Instructions to follow: From the data, copy out every line in which the word "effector" appears.

Exercise data:
===============
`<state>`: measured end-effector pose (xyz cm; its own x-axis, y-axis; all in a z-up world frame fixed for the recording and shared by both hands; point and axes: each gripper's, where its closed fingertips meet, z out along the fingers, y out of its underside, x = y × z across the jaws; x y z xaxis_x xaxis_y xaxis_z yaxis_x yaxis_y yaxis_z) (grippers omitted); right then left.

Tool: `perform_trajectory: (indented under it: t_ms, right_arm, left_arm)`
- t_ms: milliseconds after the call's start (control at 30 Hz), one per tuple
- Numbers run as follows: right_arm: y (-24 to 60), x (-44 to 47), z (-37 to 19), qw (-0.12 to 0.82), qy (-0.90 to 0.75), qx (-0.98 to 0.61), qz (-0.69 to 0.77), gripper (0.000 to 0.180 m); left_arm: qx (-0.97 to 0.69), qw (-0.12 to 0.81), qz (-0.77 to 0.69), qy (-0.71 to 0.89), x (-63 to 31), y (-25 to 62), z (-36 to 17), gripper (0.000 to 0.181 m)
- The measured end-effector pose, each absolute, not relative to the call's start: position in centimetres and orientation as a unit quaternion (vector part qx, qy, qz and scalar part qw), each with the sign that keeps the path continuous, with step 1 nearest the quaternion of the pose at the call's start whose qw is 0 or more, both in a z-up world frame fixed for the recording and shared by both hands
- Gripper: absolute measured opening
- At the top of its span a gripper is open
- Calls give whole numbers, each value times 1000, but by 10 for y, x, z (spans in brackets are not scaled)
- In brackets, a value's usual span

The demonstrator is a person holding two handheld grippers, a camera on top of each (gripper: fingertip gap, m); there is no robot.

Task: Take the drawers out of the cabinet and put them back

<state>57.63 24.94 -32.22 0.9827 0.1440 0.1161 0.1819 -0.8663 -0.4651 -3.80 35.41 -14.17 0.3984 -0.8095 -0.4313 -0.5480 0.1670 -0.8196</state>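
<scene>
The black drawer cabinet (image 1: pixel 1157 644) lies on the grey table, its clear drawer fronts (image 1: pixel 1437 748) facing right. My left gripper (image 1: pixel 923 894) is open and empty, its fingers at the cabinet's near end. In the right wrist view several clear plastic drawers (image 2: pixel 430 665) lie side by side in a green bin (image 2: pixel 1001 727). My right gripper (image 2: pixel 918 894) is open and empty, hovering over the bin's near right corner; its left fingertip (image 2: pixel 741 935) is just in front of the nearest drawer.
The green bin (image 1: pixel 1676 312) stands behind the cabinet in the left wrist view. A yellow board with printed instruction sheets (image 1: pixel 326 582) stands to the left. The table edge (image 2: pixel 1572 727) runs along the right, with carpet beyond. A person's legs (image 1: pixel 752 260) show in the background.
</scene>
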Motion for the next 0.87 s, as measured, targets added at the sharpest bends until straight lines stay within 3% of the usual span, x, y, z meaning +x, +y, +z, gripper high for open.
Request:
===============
Your response:
`<state>`: measured end-effector pose (xyz cm; its own x-axis, y-axis; all in a z-up world frame fixed for the recording and shared by both hands; point and axes: each gripper's, where its closed fingertips meet, z out along the fingers, y out of its underside, x = y × z across the jaws; x y z xaxis_x xaxis_y xaxis_z yaxis_x yaxis_y yaxis_z) (grippers omitted); right then left.
- The measured end-effector pose, each absolute, not relative to the call's start: position in centimetres and orientation as a unit quaternion (vector part qx, qy, qz and scalar part qw), each with the sign that keeps the path continuous, with step 1 nearest the quaternion of the pose at the call's start whose qw is 0 or more, both in a z-up world frame fixed for the recording and shared by both hands

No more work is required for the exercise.